Frankly I couldn't tell you, I am much more interested in who his teacher was or who his teacher's teacher was and how long he trained than rank. 

I can only speculate if he is associated with the International Wushu Federation then yes. if he is not then no. 

Again I ask; what is it you are looking for from Wushu?


----------



## SwishSwish (Dec 19, 2008)

Xue Sheng said:


> Frankly I couldn't tell you, I am much more interested in who his teacher was or who his teacher's teacher was and how long he trained than rank.
> 
> I can only speculate if he is associated with the International Wushu Federation then yes. if he is not then no.
> 
> Again I ask; what is it you are looking for from Wushu?


 
how do I find out if it's associated with IWUF? 

I don't quite know what I'm looking for in Wushu, just appeals the most to me.


----------



## JadecloudAlchemist (Dec 19, 2008)

It is signed by Eric Montaique so that should help answer some questions.

Also it says 3rd dan I did not know Chinese systems used Dan grading.


----------



## Xue Sheng (Dec 19, 2008)

JadecloudAlchemist said:


> It is signed by Eric Montaique so that should help answer some questions.
> 
> Also it says 3rd dan I did not know Chinese systems used Dan grading.


 

I didn't notice the sig I missed that before and I think it is Erle Montaigue :lol:

Then no it is not the duan system this is



> Elementary Duan: 1st Duan, 2nd Duan, 3rd Duan
> Intermediate Duan: 4th Duan, 5th Duan, 6th Duan
> Advanced Duan: 7th Duan, 8th Duan, 9th Duan


 
If it is 3rd Duan then the person is only a beginner anyway


----------



## SwishSwish (Dec 19, 2008)

Then I have no idea what martial art to start. 

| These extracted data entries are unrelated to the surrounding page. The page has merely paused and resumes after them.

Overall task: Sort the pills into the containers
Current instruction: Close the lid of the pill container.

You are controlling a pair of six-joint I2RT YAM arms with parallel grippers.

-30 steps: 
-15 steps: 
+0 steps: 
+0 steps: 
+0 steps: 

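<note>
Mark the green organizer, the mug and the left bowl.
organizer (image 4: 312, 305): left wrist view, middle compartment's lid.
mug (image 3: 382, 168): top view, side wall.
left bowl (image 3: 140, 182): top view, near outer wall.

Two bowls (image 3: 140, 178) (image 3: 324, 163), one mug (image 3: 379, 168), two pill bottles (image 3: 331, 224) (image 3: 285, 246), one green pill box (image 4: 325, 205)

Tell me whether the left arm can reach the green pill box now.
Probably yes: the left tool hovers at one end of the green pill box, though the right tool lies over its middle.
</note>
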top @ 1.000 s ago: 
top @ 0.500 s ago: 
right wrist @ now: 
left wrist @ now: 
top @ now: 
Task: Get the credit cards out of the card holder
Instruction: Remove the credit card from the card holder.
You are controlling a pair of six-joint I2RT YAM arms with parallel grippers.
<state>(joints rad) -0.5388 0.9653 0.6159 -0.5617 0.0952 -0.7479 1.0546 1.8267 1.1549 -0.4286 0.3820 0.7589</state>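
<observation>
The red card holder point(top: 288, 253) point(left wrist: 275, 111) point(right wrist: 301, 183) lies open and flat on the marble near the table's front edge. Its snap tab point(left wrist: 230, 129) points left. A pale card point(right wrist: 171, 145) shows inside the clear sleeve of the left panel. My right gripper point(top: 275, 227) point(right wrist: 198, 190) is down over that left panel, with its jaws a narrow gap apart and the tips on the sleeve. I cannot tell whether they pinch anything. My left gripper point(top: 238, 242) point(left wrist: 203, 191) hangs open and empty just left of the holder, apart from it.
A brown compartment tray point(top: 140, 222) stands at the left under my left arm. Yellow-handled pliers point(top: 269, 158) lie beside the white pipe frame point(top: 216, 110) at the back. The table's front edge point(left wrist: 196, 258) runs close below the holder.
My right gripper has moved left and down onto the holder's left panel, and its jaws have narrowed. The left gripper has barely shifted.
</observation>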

a wushu club is two hours away. 
taiji club here doesn't seem too great.


----------



## Flying Crane (Dec 19, 2008)

I'll try and give you a more complete summary here, and maybe this will help you understand the bigger picture.

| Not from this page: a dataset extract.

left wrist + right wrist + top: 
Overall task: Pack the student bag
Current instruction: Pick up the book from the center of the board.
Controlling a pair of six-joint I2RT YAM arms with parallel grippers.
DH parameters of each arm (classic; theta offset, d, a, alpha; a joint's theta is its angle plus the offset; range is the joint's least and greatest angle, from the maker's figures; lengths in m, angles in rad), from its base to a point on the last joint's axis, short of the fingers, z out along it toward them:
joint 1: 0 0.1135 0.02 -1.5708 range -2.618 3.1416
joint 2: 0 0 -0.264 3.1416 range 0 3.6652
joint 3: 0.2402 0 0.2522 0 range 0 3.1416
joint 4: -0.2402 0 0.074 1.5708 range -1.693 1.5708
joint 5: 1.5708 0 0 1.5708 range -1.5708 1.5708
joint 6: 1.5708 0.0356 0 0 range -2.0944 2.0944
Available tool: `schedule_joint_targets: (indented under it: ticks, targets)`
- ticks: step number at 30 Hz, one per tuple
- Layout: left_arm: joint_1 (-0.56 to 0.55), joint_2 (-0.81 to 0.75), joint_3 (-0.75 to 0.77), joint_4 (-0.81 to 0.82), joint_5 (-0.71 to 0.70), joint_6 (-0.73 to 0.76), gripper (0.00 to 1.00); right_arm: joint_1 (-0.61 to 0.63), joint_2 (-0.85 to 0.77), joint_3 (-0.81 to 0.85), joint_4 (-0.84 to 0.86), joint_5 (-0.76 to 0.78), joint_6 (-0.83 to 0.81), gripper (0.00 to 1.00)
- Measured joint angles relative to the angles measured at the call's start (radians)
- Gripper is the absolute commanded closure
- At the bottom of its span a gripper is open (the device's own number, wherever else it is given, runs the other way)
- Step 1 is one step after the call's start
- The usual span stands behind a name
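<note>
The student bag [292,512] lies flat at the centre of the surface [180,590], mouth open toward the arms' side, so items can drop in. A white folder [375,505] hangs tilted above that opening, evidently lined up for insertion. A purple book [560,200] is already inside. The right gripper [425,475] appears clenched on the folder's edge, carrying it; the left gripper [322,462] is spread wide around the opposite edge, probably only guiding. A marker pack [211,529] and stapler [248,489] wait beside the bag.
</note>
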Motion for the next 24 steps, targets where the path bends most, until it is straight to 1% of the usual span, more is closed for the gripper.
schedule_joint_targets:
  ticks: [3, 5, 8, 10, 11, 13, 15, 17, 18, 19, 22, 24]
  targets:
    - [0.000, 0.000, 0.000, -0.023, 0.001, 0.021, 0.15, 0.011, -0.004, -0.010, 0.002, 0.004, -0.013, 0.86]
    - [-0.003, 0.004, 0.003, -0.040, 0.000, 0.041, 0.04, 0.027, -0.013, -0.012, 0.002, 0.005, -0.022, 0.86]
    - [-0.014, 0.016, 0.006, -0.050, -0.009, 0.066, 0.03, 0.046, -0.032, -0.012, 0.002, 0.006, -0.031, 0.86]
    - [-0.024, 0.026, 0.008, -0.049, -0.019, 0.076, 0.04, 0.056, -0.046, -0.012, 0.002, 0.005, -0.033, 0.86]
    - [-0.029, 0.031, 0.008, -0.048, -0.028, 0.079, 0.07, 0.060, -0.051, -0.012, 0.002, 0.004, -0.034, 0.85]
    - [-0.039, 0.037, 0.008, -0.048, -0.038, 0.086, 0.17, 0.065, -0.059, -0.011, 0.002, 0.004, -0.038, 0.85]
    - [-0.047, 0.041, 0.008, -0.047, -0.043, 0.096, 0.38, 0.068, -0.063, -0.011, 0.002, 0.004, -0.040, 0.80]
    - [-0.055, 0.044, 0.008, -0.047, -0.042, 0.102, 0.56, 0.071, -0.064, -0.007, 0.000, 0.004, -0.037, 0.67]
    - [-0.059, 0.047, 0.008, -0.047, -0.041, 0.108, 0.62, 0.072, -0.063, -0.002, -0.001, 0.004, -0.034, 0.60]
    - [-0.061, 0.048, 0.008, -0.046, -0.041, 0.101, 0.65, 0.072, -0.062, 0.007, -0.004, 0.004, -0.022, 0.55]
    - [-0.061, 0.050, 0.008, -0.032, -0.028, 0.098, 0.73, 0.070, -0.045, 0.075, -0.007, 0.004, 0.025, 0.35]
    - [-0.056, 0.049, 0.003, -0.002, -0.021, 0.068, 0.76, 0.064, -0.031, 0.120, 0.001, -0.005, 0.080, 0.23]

The proper term for Chinese "fighting arts" or "warring/combat arts" is "WUSHU".  The term "Kungfu"  as used to describe the Chinese fighting arts is a misapplication of the term that actually means something like "to develop a high level of skill thru diligent practice and training".  So, someone could have good kungfu in their wushu, or in cooking, or baking, or carpentry, or mathematics, or whatever.  Here in the West, the term kungfu was misunderstood and misapplied to the Chinese martial arts.  

Thru simple use the term has stuck however, and most people understand that you mean fighting arts, when you say kungfu.  In the general public, fewer people understand the term Wushu, so we still often tend to say "kungfu" instead.

OK, now in the 1950s, the Communist govt. in China decided to create a National Sport and Art.  They based this on the traditional fighting arts of China, or Wushu.  They took elements of the fighting arts and sort of came up with their own methods, which were designed for optimal visual impact as a performance art and competition venue.  In short, they emasculated the traditional fighting arts, and traded them for a beautiful, stunning, amazing, demanding and challenging visual display that has little value as an effective or useful fighting method.  This is what is known as "Modern Wushu".  It is a government-sanctioned performance and competition art and sport, that is based on traditional fighting methods, and has a superficial resemblance to traditional fighting methods, but has lost most or all usefulness as such.  Modern Wushu is an impressive art in its own way.  It is very demanding on a physical level, and the top competitors are tremendous athletes.  However, they are not true martial artists, if all they have ever trained is Modern Wushu. 

I'll deviate a bit here and state that in the earlier days of Modern Wushu, there was probably more useful fighting material that remained in the art, but over the decades it has drifted further and further from the orginal fighting arts, and closer and closer to a gymnastics floor routine.  So some people who trained Modern Wushu in the early days may still have an understanding of combat.  That is more unlikely in those who studied Modern Wushu more recently.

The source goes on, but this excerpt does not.